The Globe and Mail, 13 October 2010.
- ^Brown, Mark (8 June 2011). "Orange prize 2011 goes to Téa Obreht". The Guardian. Retrieved 26 September 2016.
- ^"Room – Awards – IMDb". IMDb. Retrieved 31 January 2016.
- ^"Abbey Theatre – Whats on – Room". . Retrieved 5 July 2017.
- ^"The Scotiabank Giller Prize Munificence Its 2016 Shortlist – Scotiabank Giller Prize".
. 26 Sept 2016. Archived from the first on 2 March 2019. Retrieved 23 October 2018.
- ^Corr, Julieanne. "Netflix film based on Dublin penny-a-liner Emma Donoghue's novel to embryonic made in Ireland".

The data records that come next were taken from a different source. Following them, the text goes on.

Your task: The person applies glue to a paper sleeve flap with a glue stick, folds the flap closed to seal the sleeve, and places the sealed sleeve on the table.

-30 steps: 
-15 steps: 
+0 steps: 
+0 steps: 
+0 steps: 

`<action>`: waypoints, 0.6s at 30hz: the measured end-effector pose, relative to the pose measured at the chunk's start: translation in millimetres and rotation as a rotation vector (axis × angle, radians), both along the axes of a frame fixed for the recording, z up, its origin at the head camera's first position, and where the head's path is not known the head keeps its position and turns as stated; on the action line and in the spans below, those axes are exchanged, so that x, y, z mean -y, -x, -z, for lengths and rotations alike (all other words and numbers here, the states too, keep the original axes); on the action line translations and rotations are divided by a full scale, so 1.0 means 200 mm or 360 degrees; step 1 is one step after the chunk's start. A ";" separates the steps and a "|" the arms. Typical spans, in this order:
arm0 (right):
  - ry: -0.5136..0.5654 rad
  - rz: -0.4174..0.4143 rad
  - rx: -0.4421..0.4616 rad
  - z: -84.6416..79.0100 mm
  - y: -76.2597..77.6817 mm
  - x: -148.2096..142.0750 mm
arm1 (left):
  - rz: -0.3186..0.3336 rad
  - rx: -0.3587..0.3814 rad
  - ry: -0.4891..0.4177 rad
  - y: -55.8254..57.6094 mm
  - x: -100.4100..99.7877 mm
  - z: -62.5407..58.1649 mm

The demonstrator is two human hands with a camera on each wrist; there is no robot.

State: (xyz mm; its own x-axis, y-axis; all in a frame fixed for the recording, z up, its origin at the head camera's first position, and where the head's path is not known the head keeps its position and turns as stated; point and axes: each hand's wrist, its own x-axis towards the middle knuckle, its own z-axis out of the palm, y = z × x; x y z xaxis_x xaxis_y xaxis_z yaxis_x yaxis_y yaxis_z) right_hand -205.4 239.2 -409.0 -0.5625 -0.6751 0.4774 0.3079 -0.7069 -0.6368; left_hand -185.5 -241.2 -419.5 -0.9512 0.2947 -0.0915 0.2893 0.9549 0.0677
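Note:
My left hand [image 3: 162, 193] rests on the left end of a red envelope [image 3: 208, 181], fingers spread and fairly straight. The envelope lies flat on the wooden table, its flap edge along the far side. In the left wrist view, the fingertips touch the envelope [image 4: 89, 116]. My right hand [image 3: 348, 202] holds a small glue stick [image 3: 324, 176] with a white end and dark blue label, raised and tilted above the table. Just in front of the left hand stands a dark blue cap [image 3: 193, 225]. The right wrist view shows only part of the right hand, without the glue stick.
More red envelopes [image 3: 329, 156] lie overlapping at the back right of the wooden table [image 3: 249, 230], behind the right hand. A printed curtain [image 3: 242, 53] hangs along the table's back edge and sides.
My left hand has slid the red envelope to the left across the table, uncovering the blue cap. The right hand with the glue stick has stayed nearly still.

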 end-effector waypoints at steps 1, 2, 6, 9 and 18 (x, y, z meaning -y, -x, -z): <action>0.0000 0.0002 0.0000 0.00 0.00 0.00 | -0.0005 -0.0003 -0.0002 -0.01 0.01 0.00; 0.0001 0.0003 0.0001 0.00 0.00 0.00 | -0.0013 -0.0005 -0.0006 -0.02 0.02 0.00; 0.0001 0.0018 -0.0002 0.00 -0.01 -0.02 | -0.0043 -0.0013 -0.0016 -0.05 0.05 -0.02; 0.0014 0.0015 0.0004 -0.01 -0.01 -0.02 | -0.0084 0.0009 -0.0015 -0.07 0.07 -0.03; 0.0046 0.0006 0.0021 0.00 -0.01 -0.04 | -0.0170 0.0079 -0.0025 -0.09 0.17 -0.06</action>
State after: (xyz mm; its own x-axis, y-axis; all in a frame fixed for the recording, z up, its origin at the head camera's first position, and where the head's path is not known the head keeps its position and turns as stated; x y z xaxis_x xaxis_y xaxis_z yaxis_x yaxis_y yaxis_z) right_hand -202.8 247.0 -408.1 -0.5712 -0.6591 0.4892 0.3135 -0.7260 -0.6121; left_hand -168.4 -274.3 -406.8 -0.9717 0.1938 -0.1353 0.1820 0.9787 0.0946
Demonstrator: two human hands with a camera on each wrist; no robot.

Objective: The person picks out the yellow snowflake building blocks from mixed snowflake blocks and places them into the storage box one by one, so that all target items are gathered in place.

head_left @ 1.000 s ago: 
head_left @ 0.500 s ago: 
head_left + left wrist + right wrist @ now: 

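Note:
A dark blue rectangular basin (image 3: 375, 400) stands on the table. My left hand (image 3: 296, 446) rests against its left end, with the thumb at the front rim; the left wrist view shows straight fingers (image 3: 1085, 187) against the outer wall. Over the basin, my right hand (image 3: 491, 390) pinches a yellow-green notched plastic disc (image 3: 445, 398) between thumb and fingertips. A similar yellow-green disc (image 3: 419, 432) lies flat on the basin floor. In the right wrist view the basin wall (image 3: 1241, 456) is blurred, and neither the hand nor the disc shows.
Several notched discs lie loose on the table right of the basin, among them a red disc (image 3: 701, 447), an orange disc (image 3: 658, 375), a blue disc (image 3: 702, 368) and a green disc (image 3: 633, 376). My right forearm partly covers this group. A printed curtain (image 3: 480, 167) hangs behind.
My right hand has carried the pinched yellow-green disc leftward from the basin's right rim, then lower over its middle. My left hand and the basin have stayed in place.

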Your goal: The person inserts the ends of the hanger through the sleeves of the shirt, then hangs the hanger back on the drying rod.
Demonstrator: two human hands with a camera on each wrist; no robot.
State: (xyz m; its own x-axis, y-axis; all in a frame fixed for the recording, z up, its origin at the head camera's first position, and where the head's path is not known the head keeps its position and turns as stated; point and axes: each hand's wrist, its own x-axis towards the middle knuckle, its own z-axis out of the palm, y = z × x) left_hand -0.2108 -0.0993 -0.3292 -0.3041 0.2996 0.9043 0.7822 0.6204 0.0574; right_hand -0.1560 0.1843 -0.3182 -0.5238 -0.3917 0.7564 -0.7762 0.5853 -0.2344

- ^"Florence Pugh has arrived in Ireland, immediately praises Wicklow and Guinness".
9 Esteemed 2021.
- ^Ehrlich, David (3 September 2022). "'The Wonder' Review: Florence Pugh Discovers a Miracle". IndieWire. Retrieved 16 September 2022.
- ^Debruge, Peter (3 September 2022). "'The Wonder' Review: You Won't Believe Sebastián Lelio's Latest, but Not in elegant Good Way".
Variety. Retrieved 16 September 2022.
- ^Farber, Stephen (3 Sep 2022). "'The Wonder' Review: Town Pugh Dazzles in Sebastian Lelio's Mesmerizing Study of Faith gleam Abuse". The Hollywood Reporter. Retrieved 16 September 2022.
- ^ abPreston, Alex (13 October 2019).
"Akin by way of Emma Donoghue review – Latitude author loses her spark". The Guardian. Retrieved 30 August 2022.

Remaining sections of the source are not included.